ECLI:NL:CRVB:2016:5126
Centrale Raad van Beroep
- Hoger beroep
- Rechtspraak.nl
Weigering WIA-uitkering op basis van medische grondslag en geschiktheid van functies
In deze zaak heeft de Centrale Raad van Beroep op 21 december 2016 uitspraak gedaan in hoger beroep tegen een eerdere beslissing van de rechtbank Gelderland. De appellant, die sinds 1 januari 2009 als glaszetter werkte, was sinds 28 september 2009 arbeidsongeschikt en ontving een loongerelateerde WGA-uitkering. Na een herbeoordeling door het Uwv werd vastgesteld dat zijn arbeidsongeschiktheid was afgenomen en dat hij voor minder dan 35% arbeidsongeschikt was. De appellant was het niet eens met deze beslissing en heeft hoger beroep ingesteld.

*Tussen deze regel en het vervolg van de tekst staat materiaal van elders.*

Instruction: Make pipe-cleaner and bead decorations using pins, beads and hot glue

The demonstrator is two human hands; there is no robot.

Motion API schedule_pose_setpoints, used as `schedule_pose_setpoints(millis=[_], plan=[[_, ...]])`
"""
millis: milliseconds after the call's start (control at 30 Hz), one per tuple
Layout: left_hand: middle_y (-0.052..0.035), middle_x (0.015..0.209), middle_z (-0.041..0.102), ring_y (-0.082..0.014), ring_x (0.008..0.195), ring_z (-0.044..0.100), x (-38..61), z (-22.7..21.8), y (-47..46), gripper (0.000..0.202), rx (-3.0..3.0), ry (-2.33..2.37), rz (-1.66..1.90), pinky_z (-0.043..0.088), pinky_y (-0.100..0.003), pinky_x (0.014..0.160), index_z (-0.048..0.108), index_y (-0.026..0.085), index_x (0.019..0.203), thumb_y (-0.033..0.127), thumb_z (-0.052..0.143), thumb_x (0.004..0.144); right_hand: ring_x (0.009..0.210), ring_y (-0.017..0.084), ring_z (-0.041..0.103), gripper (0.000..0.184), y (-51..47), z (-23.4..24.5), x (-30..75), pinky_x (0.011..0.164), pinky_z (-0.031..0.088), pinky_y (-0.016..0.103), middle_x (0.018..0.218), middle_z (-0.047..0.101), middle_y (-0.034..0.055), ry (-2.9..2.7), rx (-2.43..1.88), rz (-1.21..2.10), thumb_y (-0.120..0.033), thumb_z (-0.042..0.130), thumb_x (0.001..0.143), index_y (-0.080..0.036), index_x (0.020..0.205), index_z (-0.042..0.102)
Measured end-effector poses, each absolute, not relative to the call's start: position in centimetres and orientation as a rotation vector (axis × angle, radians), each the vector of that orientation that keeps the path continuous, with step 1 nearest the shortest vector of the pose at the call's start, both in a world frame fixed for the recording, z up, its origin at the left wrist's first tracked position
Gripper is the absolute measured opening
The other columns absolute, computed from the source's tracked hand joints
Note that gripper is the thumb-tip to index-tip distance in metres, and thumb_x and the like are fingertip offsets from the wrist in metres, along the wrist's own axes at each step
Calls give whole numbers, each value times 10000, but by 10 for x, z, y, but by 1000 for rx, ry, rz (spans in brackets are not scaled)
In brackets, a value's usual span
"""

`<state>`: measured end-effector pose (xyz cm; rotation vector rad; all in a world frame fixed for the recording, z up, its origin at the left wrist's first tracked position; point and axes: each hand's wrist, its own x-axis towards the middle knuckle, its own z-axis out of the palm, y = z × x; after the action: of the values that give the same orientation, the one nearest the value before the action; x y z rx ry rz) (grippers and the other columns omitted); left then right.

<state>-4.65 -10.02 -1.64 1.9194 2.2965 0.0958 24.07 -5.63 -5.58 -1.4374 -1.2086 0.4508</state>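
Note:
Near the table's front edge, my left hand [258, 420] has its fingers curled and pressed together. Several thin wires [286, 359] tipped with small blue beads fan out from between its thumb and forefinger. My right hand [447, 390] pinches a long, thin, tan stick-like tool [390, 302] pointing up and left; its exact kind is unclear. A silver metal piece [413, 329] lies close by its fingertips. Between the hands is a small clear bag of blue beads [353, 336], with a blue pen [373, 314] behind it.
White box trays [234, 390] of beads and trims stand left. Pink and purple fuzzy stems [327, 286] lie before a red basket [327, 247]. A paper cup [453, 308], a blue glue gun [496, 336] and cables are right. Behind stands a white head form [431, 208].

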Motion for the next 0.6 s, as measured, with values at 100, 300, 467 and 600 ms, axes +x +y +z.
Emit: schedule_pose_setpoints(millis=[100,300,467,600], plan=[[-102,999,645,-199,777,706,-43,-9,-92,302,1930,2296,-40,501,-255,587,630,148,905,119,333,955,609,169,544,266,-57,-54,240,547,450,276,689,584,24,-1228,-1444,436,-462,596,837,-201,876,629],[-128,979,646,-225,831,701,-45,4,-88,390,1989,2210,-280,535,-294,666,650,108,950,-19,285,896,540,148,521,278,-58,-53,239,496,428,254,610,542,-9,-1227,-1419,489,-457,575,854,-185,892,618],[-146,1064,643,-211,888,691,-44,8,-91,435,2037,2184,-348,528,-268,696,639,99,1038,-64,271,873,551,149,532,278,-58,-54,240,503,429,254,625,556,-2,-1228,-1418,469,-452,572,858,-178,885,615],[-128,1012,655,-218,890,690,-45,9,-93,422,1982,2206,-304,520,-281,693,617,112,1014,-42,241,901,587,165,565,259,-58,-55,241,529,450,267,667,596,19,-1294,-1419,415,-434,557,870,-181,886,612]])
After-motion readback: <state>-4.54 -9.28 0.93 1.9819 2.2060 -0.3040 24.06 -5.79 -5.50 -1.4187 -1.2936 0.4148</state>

De rechtbank Gelderland had in haar uitspraak geoordeeld dat het advies van de door haar ingeschakelde deskundige, psychiater drs. N.J. de Mooij, gevolgd kon worden. De deskundige had geen psychiatrische stoornis vastgesteld en de rechtbank vond het onderzoek zorgvuldig en volledig. De Centrale Raad van Beroep heeft deze overwegingen bevestigd en geoordeeld dat er geen reden was om het advies van de deskundige niet te volgen. De Raad concludeerde dat de arbeidsdeskundige de geschiktheid van de geselecteerde functies voldoende had gemotiveerd en dat er geen nieuwe medische gegevens waren ingediend die tot een ander oordeel konden leiden.
De Raad heeft de aangevallen uitspraak van de rechtbank bevestigd en het verzoek om schadevergoeding afgewezen. De uitspraak benadrukt het belang van deskundige rapportages in het bestuursrecht en de rol van de rechter in het volgen van onafhankelijke adviezen.